From the records below, copy out exactly the lines from the one containing "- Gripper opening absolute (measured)" to the one containing "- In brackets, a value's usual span", both included. Add nothing else.

╭─ DATASET EXTRACT

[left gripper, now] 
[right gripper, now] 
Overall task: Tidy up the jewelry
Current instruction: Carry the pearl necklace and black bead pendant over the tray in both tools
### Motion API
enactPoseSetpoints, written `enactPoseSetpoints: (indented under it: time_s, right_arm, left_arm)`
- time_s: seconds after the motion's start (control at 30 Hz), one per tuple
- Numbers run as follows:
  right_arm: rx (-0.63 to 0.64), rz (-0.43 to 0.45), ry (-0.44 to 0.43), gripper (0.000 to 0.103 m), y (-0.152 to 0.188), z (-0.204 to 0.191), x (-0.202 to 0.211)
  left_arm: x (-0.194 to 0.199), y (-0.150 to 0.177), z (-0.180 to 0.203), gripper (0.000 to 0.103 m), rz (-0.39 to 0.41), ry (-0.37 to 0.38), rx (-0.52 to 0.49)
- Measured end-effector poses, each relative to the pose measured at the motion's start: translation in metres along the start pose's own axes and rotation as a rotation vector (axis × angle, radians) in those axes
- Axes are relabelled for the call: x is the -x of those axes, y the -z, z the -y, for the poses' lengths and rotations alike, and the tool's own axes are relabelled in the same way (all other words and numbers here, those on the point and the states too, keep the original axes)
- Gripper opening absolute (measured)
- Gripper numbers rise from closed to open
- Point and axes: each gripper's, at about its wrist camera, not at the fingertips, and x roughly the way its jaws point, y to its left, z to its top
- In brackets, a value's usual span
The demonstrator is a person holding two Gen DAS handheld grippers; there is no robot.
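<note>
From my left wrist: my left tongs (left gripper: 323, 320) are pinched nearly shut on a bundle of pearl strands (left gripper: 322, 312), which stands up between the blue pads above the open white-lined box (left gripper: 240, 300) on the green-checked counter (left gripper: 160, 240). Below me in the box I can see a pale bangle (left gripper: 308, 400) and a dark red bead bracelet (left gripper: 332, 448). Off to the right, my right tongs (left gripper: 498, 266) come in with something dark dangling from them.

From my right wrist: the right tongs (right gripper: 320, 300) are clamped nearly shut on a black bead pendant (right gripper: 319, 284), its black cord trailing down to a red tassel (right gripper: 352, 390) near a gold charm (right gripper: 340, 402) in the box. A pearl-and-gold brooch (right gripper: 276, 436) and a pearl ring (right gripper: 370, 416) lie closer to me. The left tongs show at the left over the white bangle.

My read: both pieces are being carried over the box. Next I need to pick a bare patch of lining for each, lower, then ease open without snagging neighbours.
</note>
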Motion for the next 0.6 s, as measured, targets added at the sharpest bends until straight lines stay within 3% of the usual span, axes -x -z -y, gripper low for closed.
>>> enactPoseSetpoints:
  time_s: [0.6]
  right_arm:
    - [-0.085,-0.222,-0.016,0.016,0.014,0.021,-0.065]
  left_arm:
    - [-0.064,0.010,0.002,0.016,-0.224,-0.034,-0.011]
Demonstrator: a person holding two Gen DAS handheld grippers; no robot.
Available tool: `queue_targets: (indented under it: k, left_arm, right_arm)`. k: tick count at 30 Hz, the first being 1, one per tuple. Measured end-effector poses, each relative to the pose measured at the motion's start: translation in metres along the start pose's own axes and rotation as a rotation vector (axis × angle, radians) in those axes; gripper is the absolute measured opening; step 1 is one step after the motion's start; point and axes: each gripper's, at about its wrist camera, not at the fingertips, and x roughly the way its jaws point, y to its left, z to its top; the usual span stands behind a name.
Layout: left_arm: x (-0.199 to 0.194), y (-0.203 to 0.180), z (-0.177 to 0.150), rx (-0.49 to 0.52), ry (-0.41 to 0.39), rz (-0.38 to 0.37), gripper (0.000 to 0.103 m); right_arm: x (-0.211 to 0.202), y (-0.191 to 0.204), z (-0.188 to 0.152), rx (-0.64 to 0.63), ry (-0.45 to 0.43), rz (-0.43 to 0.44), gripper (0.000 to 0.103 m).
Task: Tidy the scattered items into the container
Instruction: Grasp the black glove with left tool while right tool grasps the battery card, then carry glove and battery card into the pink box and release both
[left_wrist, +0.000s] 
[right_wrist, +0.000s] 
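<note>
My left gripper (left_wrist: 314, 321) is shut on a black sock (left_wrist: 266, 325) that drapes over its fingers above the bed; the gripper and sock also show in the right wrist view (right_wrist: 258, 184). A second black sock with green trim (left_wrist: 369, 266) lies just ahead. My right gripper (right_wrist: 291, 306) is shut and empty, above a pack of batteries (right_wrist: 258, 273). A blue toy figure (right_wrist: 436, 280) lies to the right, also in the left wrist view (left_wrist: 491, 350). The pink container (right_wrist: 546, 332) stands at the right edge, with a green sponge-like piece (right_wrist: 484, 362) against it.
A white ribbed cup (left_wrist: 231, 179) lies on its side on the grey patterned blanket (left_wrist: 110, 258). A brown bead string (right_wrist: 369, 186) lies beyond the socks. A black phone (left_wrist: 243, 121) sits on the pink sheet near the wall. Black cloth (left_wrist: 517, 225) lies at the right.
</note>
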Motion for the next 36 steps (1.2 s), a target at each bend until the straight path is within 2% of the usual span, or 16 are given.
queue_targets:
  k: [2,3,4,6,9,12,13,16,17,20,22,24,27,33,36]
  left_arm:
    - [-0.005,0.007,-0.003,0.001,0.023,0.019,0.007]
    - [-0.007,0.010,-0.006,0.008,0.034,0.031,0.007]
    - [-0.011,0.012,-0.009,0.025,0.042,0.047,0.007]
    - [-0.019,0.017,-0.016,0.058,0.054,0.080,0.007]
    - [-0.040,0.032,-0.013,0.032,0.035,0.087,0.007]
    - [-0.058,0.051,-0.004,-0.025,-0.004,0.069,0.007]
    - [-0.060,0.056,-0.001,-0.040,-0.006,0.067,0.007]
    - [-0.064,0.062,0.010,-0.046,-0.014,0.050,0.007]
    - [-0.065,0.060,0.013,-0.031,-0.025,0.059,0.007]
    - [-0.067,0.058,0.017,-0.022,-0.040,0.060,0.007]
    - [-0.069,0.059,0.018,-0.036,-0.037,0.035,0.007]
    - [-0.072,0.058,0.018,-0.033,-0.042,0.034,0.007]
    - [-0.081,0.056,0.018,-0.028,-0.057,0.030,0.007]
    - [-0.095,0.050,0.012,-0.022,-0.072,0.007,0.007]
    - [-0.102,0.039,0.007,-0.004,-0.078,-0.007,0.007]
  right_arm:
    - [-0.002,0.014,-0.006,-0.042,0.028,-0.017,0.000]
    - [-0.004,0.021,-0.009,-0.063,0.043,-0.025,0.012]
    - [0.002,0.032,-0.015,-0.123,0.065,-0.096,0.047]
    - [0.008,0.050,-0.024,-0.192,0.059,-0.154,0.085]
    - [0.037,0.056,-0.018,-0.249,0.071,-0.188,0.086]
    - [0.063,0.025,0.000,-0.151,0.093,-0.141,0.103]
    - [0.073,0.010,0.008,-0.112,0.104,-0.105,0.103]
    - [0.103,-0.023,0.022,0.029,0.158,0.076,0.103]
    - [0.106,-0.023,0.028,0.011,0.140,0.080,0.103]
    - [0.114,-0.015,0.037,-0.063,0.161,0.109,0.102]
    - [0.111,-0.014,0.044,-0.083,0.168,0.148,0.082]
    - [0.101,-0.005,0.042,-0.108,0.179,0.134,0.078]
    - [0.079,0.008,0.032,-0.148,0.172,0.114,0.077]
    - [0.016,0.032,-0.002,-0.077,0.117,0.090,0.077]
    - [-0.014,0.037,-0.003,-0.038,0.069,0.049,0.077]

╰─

• YOUR SOLUTION:
- Gripper opening absolute (measured)
- Gripper numbers rise from closed to open
- Point and axes: each gripper's, at about its wrist camera, not at the fingertips, and x roughly the way its jaws point, y to its left, z to its top
- In brackets, a value's usual span

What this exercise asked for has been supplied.